Re: WIP: expression evaluation improvements - Mailing list pgsql-hackers

From Andres Freund
Subject Re: WIP: expression evaluation improvements
Date
Msg-id 20191028223218.uhz3o753z64xkpcd@alap3.anarazel.de
Whole thread Raw
In response to Re: WIP: expression evaluation improvements  (Soumyadeep Chakraborty <sochakraborty@pivotal.io>)
Responses Re: WIP: expression evaluation improvements
List pgsql-hackers
Hi,

On 2019-10-27 23:46:22 -0700, Soumyadeep Chakraborty wrote:
> Apologies, I realize my understanding of symbol resolution and the
> referenced_functions mechanism wasn't correct. Thank you for your very
> helpful
> explanations.

No worries! I was just wondering whether I was misunderstanding you.

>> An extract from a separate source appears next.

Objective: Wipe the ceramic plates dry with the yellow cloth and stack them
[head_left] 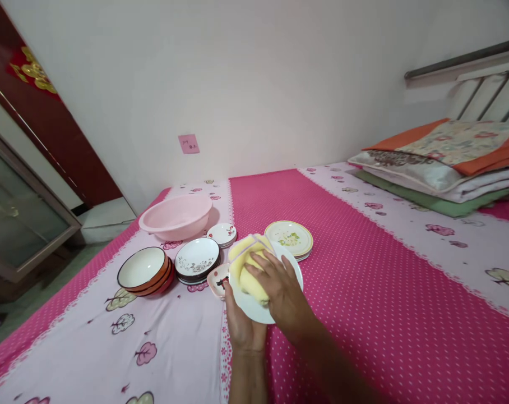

> > If indeed the only case this is being hit is language PL handlers, it
> > might be better to instead work out the symbol name for that handler -
> > we should be able to get that via pg_language.lanplcallfoid.
> 
> I took a stab at this (on top of your patch set):
> v1-0001-Resolve-PL-handler-names-for-JITed-code-instead-o.patch

I think I'd probably try to apply this to master independent of the
larger patchset, to avoid a large dependency.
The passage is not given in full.